Real-Time Control on Raspberry Pi: PREEMPT-RT and the Co-Processor Pattern
Last updated 29 June 2026 · 10 min read
Direct Answer
A standard Raspberry Pi running Linux cannot deliver hard real-time control — scheduler jitter is typically microseconds to tens of microseconds and can exceed 1 ms under load. The PREEMPT-RT kernel patch reduces worst-case latency to typically 50–100 µs on the Pi 4/CM4, adequate for soft real-time tasks with millisecond-level tolerances. For hard real-time requirements below 1 ms — motor control, encoder counting, or precise pulse timing — add a co-processor MCU (RP2040 or STM32) that handles timing-critical I/O deterministically while the Pi manages high-level logic, connectivity, and user interface.
Detailed Explanation
The Raspberry Pi runs a general-purpose Linux kernel — the same class of kernel that runs on servers, desktops, and smartphones. This gives the Pi access to a rich software ecosystem and the full Python package ecosystem, but it means the kernel scheduler can preempt your application code at any time and for any duration. For most Pi applications this is fine. For timing-critical hardware I/O, it is the central problem to design around.
Why Linux on the Pi Is Not Real-Time
A standard Linux kernel is designed for throughput and fairness, not timing determinism. Your application can be preempted to service:
- Kernel interrupt handlers (network RX, USB transfers, storage I/O)
- Kernel workqueues and deferred work items (software interrupts, tasklets)
- Memory management activity (page reclaim, cache writeback)
- Other processes competing for CPU time
On a standard Raspberry Pi OS kernel, measured worst-case GPIO toggle jitter from a userspace application is typically in the range of 100 µs to several milliseconds under normal system load, and can spike further under heavy USB, network, or SD card I/O. A control loop that must execute at a precise 1 kHz interval — or a step pulse generator that must produce clean rising edges — will produce unpredictable timing errors on a standard Linux kernel.
This is a fundamental property of a general-purpose OS design, not a hardware limitation of the BCM2711 SoC.

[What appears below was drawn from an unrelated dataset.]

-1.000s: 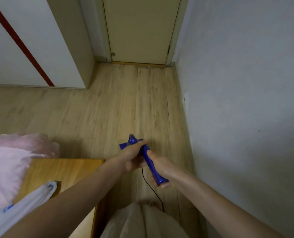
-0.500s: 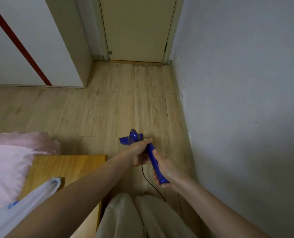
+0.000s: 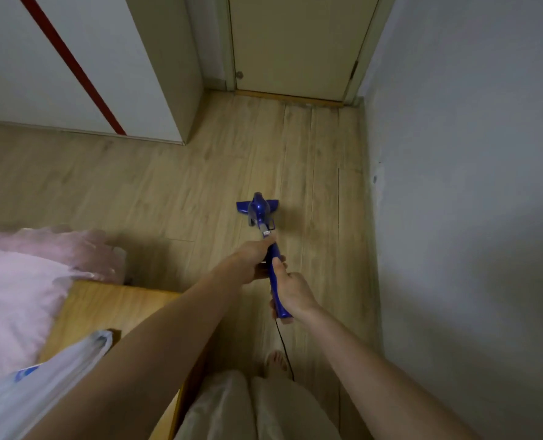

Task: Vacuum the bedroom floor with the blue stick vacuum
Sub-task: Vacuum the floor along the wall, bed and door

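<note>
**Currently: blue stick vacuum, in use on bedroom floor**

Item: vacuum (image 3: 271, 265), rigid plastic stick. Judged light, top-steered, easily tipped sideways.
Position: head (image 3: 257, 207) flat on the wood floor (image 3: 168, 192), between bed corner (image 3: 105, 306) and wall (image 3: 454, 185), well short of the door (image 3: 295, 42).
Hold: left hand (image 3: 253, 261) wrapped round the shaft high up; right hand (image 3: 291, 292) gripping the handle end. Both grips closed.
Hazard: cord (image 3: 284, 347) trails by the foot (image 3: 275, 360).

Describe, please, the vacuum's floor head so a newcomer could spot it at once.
Start at the closed door and follow the wood floor toward the viewer. The floor head lies there, beyond both hands: the only deep-blue, T-shaped piece on the pale planks.
</note>
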Available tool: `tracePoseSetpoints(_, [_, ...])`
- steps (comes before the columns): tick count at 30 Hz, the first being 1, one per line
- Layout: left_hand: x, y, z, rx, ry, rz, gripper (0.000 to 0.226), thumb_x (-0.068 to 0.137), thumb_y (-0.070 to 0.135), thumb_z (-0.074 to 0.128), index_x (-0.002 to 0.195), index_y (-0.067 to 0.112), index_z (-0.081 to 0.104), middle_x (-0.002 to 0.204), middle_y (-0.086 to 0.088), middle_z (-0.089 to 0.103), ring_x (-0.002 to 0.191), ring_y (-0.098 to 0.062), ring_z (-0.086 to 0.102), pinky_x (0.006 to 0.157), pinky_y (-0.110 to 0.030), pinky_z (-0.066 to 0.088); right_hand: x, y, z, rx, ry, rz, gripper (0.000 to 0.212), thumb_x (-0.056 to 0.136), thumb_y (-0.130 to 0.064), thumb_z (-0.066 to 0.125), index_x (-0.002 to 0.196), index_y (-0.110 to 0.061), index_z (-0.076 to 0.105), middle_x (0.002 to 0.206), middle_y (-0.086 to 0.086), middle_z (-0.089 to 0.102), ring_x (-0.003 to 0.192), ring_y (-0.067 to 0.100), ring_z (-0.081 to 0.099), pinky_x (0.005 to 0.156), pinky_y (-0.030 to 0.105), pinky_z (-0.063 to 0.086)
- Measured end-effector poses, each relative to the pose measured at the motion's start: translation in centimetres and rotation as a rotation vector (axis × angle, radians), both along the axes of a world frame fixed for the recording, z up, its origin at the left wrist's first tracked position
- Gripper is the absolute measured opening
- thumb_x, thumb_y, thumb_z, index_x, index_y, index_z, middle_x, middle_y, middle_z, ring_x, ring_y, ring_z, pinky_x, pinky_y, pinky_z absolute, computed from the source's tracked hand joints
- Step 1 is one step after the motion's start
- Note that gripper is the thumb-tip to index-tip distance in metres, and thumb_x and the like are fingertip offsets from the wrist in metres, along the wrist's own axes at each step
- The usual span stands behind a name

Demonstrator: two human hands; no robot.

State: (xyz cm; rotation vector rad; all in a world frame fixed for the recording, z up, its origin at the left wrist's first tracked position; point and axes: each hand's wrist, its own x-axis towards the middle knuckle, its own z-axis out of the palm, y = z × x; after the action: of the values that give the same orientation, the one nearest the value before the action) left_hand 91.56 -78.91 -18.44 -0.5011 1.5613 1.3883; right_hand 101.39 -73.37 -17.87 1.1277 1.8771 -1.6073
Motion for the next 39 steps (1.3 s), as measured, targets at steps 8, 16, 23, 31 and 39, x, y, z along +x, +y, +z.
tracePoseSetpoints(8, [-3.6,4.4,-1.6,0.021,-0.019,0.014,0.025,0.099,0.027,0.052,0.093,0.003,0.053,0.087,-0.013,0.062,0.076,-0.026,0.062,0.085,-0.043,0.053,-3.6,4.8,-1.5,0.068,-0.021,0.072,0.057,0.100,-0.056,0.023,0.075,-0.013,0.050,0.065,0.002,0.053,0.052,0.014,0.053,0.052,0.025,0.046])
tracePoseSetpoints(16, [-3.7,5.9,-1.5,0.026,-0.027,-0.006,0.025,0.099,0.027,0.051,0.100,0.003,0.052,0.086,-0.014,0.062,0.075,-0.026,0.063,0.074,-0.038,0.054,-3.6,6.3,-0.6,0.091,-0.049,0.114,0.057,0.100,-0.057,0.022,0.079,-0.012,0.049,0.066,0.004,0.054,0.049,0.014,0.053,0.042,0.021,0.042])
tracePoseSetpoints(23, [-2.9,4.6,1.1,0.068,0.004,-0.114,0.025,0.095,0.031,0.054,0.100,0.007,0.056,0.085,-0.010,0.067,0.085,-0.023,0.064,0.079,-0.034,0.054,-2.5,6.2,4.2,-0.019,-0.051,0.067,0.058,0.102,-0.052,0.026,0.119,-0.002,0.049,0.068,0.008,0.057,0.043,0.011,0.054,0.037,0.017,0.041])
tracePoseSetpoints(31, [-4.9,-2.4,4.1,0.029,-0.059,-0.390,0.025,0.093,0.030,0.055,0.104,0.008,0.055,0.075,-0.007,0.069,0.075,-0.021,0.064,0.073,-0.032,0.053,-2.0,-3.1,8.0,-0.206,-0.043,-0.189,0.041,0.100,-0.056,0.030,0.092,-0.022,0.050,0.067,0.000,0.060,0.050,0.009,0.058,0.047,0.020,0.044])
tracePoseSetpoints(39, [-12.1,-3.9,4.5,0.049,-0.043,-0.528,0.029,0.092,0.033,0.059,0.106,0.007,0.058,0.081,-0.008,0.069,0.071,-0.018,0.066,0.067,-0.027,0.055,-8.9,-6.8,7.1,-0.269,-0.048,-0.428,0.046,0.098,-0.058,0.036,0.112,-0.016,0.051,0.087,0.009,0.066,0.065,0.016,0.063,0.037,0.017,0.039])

PREEMPT-RT: What It Does and When It Helps
The PREEMPT-RT patch converts non-preemptible regions of the Linux kernel into preemptible sections:
- Spinlocks become sleeping mutexes — threads can be preempted at spinlock boundaries rather than the kernel holding the CPU
- Hard IRQ handlers become threaded interrupt handlers — scheduled as normal threads, allowing higher-priority threads to preempt them
- Preemption latency is reduced and bounded: worst-case latency on Pi 4/CM4 drops to typically 50–100 µs under normal load
Raspberry Pi OS (Bookworm and later) ships a PREEMPT-RT kernel installable via:
sudo apt install linux-image-rt-arm64
No kernel compilation is required on current Raspberry Pi OS.
When PREEMPT-RT is sufficient:
- Control loops running at 200 Hz or slower (5 ms or longer cycle times)
- Soft real-time applications where occasional 100 µs latency spikes are acceptable
- Slow actuator control — valve actuation, relay switching, slow stepper movement at a few hundred steps per second
- Sensor polling and data aggregation at millisecond intervals
When PREEMPT-RT is not sufficient:
- Step/direction pulse generation above approximately 5–10 kHz (step-to-step jitter must be well under 100 µs)
- Quadrature encoder counting at high shaft speeds where missed edges cause position error
- Hard real-time motor current control loops at 10–100 kHz
- Safety-critical interlock timing with guaranteed sub-millisecond response
- Bit-banged protocols where timing tolerances are tighter than 50 µs
For these applications, a co-processor MCU is required.
The Co-Processor Pattern
A co-processor MCU runs bare-metal or RTOS firmware directly on hardware, responding to hardware events in microseconds to tens of nanoseconds — deterministic in a way that Linux userspace cannot match. The division of responsibility in a Pi + co-processor design is:
Raspberry Pi (typically CM4) handles:
- High-level application logic and state management
- Cloud connectivity, REST APIs, and MQTT
- Web server, database, and local UI
- Configuration management and OTA firmware distribution
- Data logging and non-time-critical processing
Co-processor MCU handles:
- Deterministic hardware I/O — PWM generation, timer-driven ADC, encoder counting
- Protocol-specific state machines — Modbus RTU, custom serial framing
- Safety-critical interlocks with guaranteed response time
- Relay and actuator control with hardware watchdog protection
The two communicate via a protocol bridge over UART, SPI, or USB.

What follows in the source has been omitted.